→ **Exercise brief**: The data below should be restated word for word, with every picture omitted.

→ **Source material**:
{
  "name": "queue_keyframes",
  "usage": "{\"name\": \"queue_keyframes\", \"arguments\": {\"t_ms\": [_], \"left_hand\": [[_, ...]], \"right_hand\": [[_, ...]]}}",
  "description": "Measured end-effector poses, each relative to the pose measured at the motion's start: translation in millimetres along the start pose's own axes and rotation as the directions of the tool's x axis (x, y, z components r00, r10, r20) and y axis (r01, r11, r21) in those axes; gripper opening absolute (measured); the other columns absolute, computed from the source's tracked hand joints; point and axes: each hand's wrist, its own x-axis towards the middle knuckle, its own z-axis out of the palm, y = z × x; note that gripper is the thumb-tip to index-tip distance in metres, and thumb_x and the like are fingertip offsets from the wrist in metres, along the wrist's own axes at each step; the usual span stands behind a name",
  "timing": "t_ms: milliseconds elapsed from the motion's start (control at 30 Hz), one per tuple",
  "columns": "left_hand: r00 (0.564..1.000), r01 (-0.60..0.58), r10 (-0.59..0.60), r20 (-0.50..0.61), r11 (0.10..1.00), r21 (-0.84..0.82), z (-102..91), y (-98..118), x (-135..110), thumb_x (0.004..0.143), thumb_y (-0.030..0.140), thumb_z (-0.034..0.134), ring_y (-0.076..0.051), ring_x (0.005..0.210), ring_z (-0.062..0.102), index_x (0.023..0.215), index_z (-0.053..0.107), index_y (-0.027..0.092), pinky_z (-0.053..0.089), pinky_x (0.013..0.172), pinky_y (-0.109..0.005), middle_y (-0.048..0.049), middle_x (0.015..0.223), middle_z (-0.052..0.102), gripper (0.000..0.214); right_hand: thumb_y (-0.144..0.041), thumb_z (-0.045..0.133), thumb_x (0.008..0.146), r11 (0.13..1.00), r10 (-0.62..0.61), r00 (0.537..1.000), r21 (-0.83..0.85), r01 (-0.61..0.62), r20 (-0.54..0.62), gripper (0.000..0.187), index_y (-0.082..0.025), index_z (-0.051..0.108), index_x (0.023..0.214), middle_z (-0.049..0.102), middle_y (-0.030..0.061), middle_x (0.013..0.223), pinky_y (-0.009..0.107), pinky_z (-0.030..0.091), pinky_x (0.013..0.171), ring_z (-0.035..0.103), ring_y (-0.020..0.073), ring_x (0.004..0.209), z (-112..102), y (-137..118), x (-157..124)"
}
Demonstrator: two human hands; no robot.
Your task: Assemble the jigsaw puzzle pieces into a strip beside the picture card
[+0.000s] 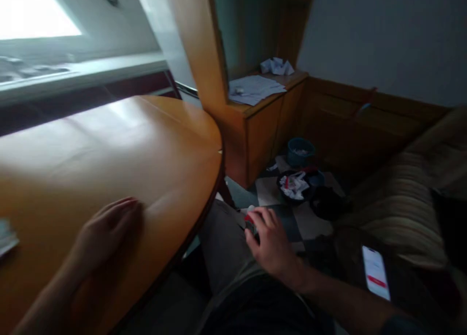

→ **Your response**:
{
  "name": "queue_keyframes",
  "usage": "{\"name\": \"queue_keyframes\", \"arguments\": {\"t_ms\": [_], \"left_hand\": [[_, ...]], \"right_hand\": [[_, ...]]}}",
  "description": "Measured end-effector poses, each relative to the pose measured at the motion's start: translation in millimetres along the start pose's own axes and rotation as the directions of the tool's x axis (x, y, z components r00, r10, r20) and y axis (r01, r11, r21) in those axes; gripper opening absolute (measured); the other columns absolute, computed from the source's tracked hand joints; point and axes: each hand's wrist, its own x-axis towards the middle knuckle, its own z-axis out of the palm, y = z × x; note that gripper is the thumb-tip to index-tip distance in metres, and thumb_x and the like are fingertip offsets from the wrist in metres, along the wrist's own axes at each step; the usual span stands behind a name",
  "timing": "t_ms: milliseconds elapsed from the motion's start (control at 30 Hz), one per tuple",
  "columns": "left_hand: r00 (0.564..1.000), r01 (-0.60..0.58), r10 (-0.59..0.60), r20 (-0.50..0.61), r11 (0.10..1.00), r21 (-0.84..0.82), z (-102..91), y (-98..118), x (-135..110), thumb_x (0.004..0.143), thumb_y (-0.030..0.140), thumb_z (-0.034..0.134), ring_y (-0.076..0.051), ring_x (0.005..0.210), ring_z (-0.062..0.102), index_x (0.023..0.215), index_z (-0.053..0.107), index_y (-0.027..0.092), pinky_z (-0.053..0.089), pinky_x (0.013..0.172), pinky_y (-0.109..0.005), middle_y (-0.048..0.049), middle_x (0.015..0.223), middle_z (-0.052..0.102), gripper (0.000..0.214); right_hand: thumb_y (-0.144..0.041), thumb_z (-0.045..0.133), thumb_x (0.008..0.146), r11 (0.13..1.00), r10 (-0.62..0.61), r00 (0.537..1.000), r21 (-0.83..0.85), r01 (-0.61..0.62), r20 (-0.54..0.62), gripper (0.000..0.187), index_y (-0.082..0.025), index_z (-0.051..0.108), index_x (0.023..0.214), middle_z (-0.049..0.102), middle_y (-0.030..0.061), middle_x (0.013..0.223), pinky_y (-0.009..0.107), pinky_z (-0.030..0.091), pinky_x (0.013..0.171), ring_z (-0.035..0.103), ring_y (-0.020..0.073), ring_x (0.004..0.209), z (-112..102), y (-137..118), x (-157..124)"
}
Demonstrator: two human hands; no robot.
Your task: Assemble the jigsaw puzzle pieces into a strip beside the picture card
[+0.000s] 

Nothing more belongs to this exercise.